Et la présence de cette queue de polyA permet la purifcation des ARNm par chromatographie d'affinité sur une réisine portant des séries de thymines ou de cytosines ? J'aurais dit thymines.
Merci de votre aide
-----

[invitedcfa2657]

Bonjour,

Pour les amorces, faut bien préciser le sens des amorces car ça a son importance: si l'amorce n°1 que vous proposez est de sens 3'-AAACTACAATTCCCA-5', elle ne pourra pas se lier à gauche par complémentarité. Si c'est 5'-AAACTACAATTCCCA-3', elle pourra se lier non pas au brin que vous donnez, mais bien à son brin complémentaire (que vous n'avez pas écrit).

-> attention au sens ! J'aurai dit (dans le cas où vous faites bien une PCR sur un fragment double brin, je ne crois pas que c'est possible sur un seul brin mais je n'en suis pas sur):
3'-TTTGATGTTAAGGGT-5' (elle s'hybride sur le brin que vous avez donné, du côté 5')
&
5'-AAATTGCCATTCTAA-3' (elle s'hybride sur le brin complémentaire du brin que vous avez donné, du côté 3' de ce dernier)

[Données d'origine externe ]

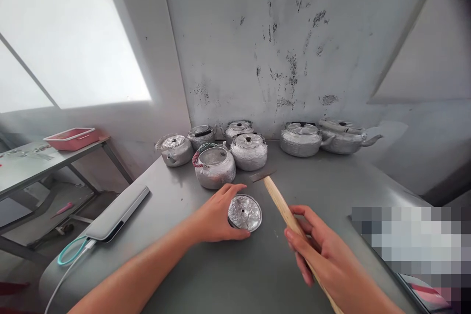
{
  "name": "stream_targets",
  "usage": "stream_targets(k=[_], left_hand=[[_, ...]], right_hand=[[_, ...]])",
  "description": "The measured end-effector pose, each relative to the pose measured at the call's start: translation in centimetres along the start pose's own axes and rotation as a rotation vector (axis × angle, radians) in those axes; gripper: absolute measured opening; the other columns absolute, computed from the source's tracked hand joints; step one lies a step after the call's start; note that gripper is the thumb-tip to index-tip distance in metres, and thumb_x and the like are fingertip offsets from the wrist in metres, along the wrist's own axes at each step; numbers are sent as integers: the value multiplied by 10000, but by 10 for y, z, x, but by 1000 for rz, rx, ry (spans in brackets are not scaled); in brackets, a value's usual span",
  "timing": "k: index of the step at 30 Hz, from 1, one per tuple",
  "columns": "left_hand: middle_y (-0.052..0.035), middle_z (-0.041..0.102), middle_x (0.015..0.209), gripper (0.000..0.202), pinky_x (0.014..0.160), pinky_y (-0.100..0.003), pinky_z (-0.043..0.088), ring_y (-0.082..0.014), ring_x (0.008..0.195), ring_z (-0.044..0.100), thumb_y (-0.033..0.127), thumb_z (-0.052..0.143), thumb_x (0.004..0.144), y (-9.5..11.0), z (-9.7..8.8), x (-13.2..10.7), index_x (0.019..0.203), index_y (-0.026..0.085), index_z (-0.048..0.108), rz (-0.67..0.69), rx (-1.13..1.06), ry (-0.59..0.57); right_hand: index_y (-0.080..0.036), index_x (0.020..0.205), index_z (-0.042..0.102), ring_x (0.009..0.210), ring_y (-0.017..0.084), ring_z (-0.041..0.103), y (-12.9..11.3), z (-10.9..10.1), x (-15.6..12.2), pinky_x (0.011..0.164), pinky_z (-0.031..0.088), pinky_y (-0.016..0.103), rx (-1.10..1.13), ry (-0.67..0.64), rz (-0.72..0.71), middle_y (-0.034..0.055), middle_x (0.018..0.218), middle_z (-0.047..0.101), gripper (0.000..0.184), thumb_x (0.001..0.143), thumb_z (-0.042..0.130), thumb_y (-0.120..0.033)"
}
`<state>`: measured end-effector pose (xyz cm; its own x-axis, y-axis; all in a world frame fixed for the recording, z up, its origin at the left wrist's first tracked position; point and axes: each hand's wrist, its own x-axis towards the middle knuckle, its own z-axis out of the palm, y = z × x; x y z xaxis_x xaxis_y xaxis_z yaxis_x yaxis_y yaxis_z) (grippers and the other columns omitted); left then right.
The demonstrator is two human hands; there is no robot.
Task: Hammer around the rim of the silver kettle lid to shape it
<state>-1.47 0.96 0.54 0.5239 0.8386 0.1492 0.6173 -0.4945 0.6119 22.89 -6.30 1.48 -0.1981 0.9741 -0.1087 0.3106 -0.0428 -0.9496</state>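
Grey metal worktable (206, 274): the scene is borne by it; its rounded edge is seen at the lower left.

Hammered silver aluminium kettles, seven, set in a row near the stained wall at the table's far side. The nearest, an open lidless kettle with a red-and-green wrapped handle (214, 166), is placed just beyond the left hand. A lidded kettle (249, 151) is set just beside it on the right; two spouted kettles (324, 138) are grouped further right.

Flat grey rectangular device with a teal cable loop (117, 212): laid at the table's left edge, well apart from the hands.

Pink plastic tray (72, 138): kept on a separate side table at far left.

Left hand (215, 216): forearm extended from the lower left, palm down; thumb and fingers are curved round the rim of the lid, which is grasped lightly against the table.

Right hand (324, 255): raised from the lower right, fingers clenched round the handle of the tool.

Long pale wooden-handled tool with a dark flat metal head (281, 203): held slanted, head (262, 175) pointed up-left, just right of the lid.

Round embossed silver lid with a small centre hole (245, 212): laid flat on the table, between both hands.
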Motion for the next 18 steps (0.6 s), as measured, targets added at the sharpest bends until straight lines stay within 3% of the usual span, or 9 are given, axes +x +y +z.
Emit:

Ainsi, la zone double brin d'intérêt est encadrée par deux amorces qui permettront une PCR de ladite zone. J'espère ne pas m'être trompé ^^

Pour la question 3:
Le clivage est catalysé par l'enzyme CPSF (cleavage and polyadenylation specificity factor) et se fait 10 à 30 nucléotides en aval de son site de liaison (donc après). Ce site de liaison est souvent la séquence AAUAAA sur l'ARN, soit le signal de polyadénylation. S'en suit un second clivage qui rapproche l'extremité de l'ARNm du signal polyA (en éliminant une partie du brin en aval du signal), puis la polyadenylate polymerase (PAP) arrive pour faire l'élongation de la queue polyA en ajoutant des A.

[invite46b76df0]

On ne me donne pas le sens de mes amorces dans les annales, c'est pour cela que j'ai hésité aussi.
Pour la question 3, je mets donc bien amont dans la phrase ?
Merci en tout cas !

[invitedcfa2657]

Pour la question 3, je mets donc bien amont dans la phrase ?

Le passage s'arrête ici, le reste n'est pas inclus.